5 Design Sensitivity Analysis#

We now switch from parameter estimation to device robustness. The sensitivity map measures how much the chosen output metric changes when each phase pixel is perturbed, while the tolerance map inverts that quantity into an approximate allowable phase error for a 1% output change.

If \(m(I)\) is the chosen output metric and \(\phi_j\) is the \(j\)th phase parameter, the Jacobian-based sensitivity reported by fouriax.analysis.sensitivity_map() is the column norm

\[ s_j = \left\|\frac{\partial m}{\partial \phi_j}\right\|_2 = \sqrt{\sum_k \left(\frac{\partial m_k}{\partial \phi_j}\right)^2 }. \]

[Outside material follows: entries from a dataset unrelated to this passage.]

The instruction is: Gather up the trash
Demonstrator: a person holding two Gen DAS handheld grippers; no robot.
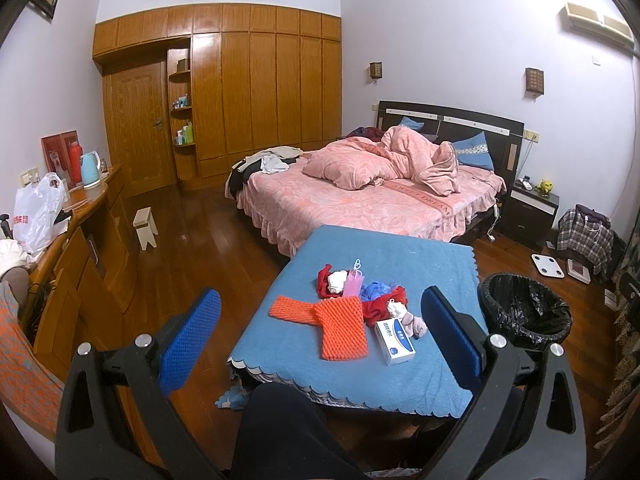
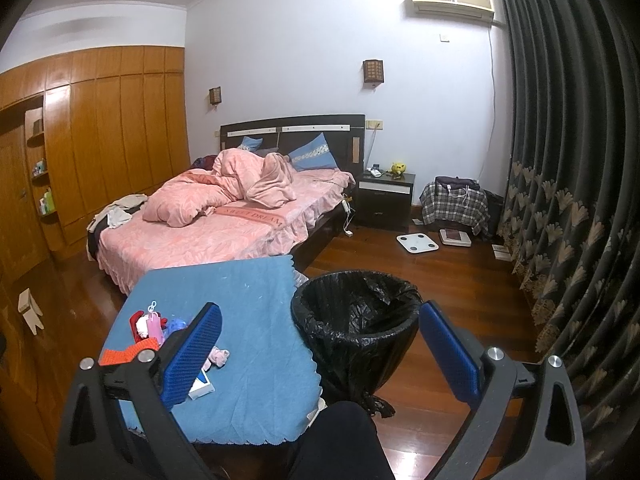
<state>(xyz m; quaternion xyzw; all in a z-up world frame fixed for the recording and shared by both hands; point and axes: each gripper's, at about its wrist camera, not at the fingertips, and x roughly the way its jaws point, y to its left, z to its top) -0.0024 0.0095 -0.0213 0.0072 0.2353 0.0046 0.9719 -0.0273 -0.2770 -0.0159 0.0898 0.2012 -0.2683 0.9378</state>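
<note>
A low table under a blue cloth (image 1: pixel 400 256) carries the trash: orange foam netting (image 1: pixel 340 322), a white and blue box (image 1: pixel 395 341), red wrappers with white crumpled paper (image 1: pixel 334 280), a pink item (image 1: pixel 354 282), blue plastic (image 1: pixel 375 290) and a pale pink wad (image 1: pixel 416 324). A bin lined with a black bag (image 1: pixel 524 310) stands on the floor right of the table. My left gripper (image 1: pixel 320 334) hangs open above the table's near half, nothing between its fingers. My right gripper (image 2: pixel 320 348) is open above the bin (image 2: pixel 356 320) and the cloth's right edge (image 2: pixel 256 280).
A bed with pink bedding (image 1: pixel 360 196) stands behind the table. A wooden dresser (image 1: pixel 80 240) runs along the left, a small stool (image 1: pixel 146 228) on the floor beside it. Dark curtains (image 2: pixel 568 160), scales (image 2: pixel 417 243) and a nightstand (image 2: pixel 386 200) lie to the right. A dark-clothed knee (image 1: pixel 280 432) is below.
</note>
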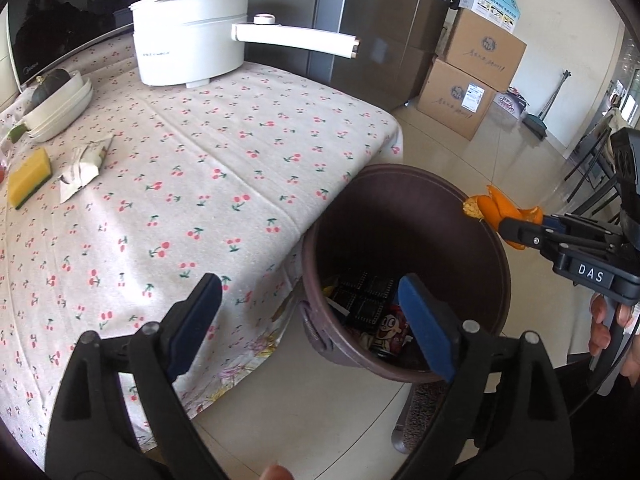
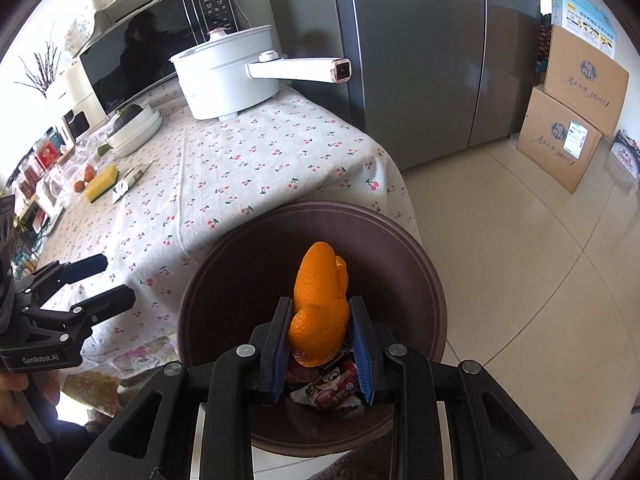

Using the first-order approximation in parameter_tolerance(), the allowable perturbation for a target metric change \(\varepsilon\) is

\[ \Delta \phi_j^{\mathrm{tol}} \approx \frac{\varepsilon}{\max(s_j, 10^{-12})}. \]

In this notebook we use \(\varepsilon = 0.01\), corresponding to an approximate 1% output change.

High sensitivity means a pixel is optically important but fabrication-critical; high tolerance means the design is comparatively forgiving there.

print("Computing design sensitivity (per-pixel phase sensitivity)...")
def metric_fn(output: jnp.ndarray) -> jnp.ndarray:
    return pooled_metric(output, SENSITIVITY_POOL)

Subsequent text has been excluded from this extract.